DIRECTIONS =>
The full listing, returned exactly and free of pictures, is the expected answer.

DATA PROVIDED =>
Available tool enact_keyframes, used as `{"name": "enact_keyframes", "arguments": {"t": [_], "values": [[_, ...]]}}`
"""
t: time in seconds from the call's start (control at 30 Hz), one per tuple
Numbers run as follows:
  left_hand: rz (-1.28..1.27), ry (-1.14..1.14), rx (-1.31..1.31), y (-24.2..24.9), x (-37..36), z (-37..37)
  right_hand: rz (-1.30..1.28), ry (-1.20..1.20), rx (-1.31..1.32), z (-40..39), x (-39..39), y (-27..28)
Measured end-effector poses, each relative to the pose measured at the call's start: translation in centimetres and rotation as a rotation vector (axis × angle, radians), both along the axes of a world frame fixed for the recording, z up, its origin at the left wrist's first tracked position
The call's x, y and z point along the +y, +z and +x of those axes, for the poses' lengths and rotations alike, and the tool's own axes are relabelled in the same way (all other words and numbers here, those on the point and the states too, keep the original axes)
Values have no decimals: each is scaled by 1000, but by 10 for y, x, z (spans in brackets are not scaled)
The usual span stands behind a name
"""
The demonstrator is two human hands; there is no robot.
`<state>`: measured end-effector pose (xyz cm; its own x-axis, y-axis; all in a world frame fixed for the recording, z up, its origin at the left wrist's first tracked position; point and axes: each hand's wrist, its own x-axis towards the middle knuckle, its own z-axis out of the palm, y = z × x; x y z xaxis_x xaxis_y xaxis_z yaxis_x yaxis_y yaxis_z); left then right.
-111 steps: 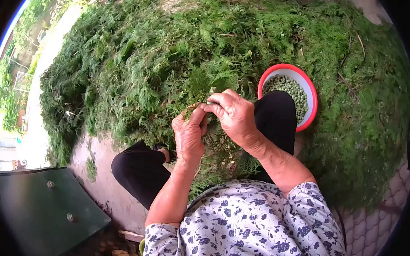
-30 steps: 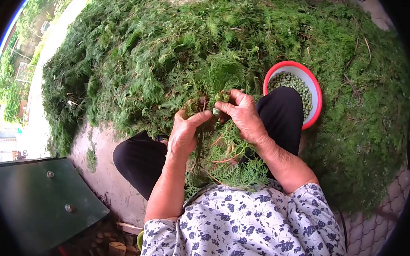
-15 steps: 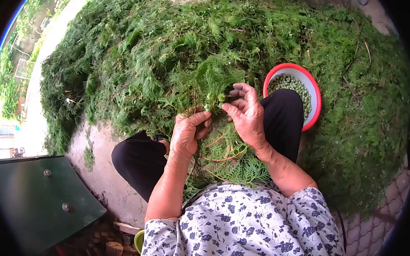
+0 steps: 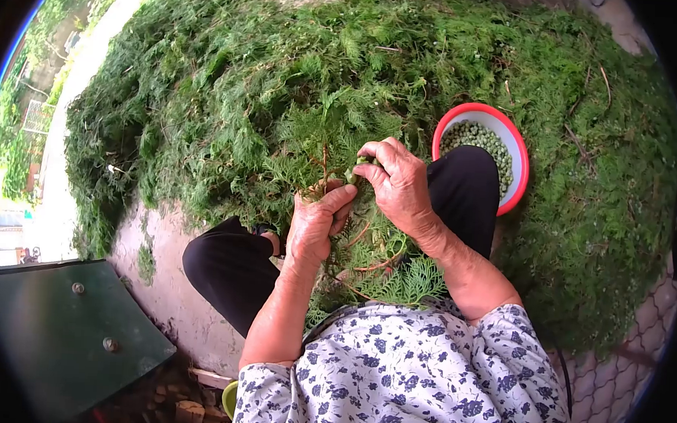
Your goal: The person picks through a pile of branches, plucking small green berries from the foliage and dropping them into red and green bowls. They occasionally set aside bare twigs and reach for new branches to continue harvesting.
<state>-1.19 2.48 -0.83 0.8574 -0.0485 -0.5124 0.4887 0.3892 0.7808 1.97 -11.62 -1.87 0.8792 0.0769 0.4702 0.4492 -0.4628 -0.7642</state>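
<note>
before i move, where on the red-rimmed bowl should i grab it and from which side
Best gripped by the rim of the bowl on its right side, coming in from the right and slightly above. The wide red edge curves unobstructed there, while the knee overlaps the left. A gentle lift seems wise, since small green pieces lie loose inside.

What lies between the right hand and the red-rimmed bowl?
In the head view, the black-clad right knee lies between the right hand and the bowl.
</note>
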Motion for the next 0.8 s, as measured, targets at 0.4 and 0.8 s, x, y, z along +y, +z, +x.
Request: {"name": "enact_keyframes", "arguments": {"t": [0.4, 0.8], "values": [[-14, 86, 44, 1, 1, -3, 1013, 37, 558, 30, -32, -3], [131, 15, -65, -5, -5, -2, 5, 265, 182, 2, -7, 3]]}}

FINAL ANSWER =>
Available tool enact_keyframes, used as `{"name": "enact_keyframes", "arguments": {"t": [_], "values": [[_, ...]]}}`
"""
t: time in seconds from the call's start (control at 30 Hz), one per tuple
Numbers run as follows:
  left_hand: rz (-1.28..1.27), ry (-1.14..1.14), rx (-1.31..1.31), y (-24.2..24.9), x (-37..36), z (-37..37)
  right_hand: rz (-1.30..1.28), ry (-1.20..1.20), rx (-1.31..1.32), z (-40..39), x (-39..39), y (-27..28)
Measured end-effector poses, each relative to the pose measured at the call's start: translation in centimetres and rotation as a rotation vector (axis × angle, radians), both along the axes of a world frame fixed for the recording, z up, its origin at the left wrist's first tracked position
The call's x, y and z point along the +y, +z and +x of those axes, for the poses' lengths and rotations alike, and the tool's own axes are relabelled in the same way (all other words and numbers here, those on the point and the states too, keep the original axes)
Values have no decimals: each is scaled by 1000, but by 10 for y, x, z (spans in brackets are not scaled)
The usual span stands behind a name
"""
The demonstrator is two human hands; there is no robot.
`<state>`: measured end-effector pose (xyz cm; its own x-axis, y-axis; all in a world frame fixed for the recording, z up, its origin at the left wrist's first tracked position; point and axes: each hand's wrist, its own x-axis towards the middle knuckle, its own z-axis out of the palm, y = z × x; x y z xaxis_x xaxis_y xaxis_z yaxis_x yaxis_y yaxis_z); left then right.
-111 steps: 
-30 steps: 
-15 steps: 
+0 steps: 
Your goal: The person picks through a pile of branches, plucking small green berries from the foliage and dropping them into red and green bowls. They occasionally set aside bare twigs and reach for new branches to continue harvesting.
<state>-1.19 2.48 -0.83 0.8574 -0.0485 -0.5124 0.4887 0.3892 0.7808 1.97 -11.62 -1.87 0.8792 0.0769 0.4702 0.4492 -0.4628 -0.7642</state>
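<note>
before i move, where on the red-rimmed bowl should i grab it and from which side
Best gripped by the rim of the bowl on its right side, coming in from the right and slightly above. The wide red edge curves unobstructed there, while the knee overlaps the left. A gentle lift seems wise, since small green pieces lie loose inside.

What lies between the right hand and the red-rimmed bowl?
In the head view, the black-clad right knee lies between the right hand and the bowl.
</note>
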Motion for the next 0.8 s, as measured, targets at 0.4 and 0.8 s, x, y, z along +y, +z, +x.
Request: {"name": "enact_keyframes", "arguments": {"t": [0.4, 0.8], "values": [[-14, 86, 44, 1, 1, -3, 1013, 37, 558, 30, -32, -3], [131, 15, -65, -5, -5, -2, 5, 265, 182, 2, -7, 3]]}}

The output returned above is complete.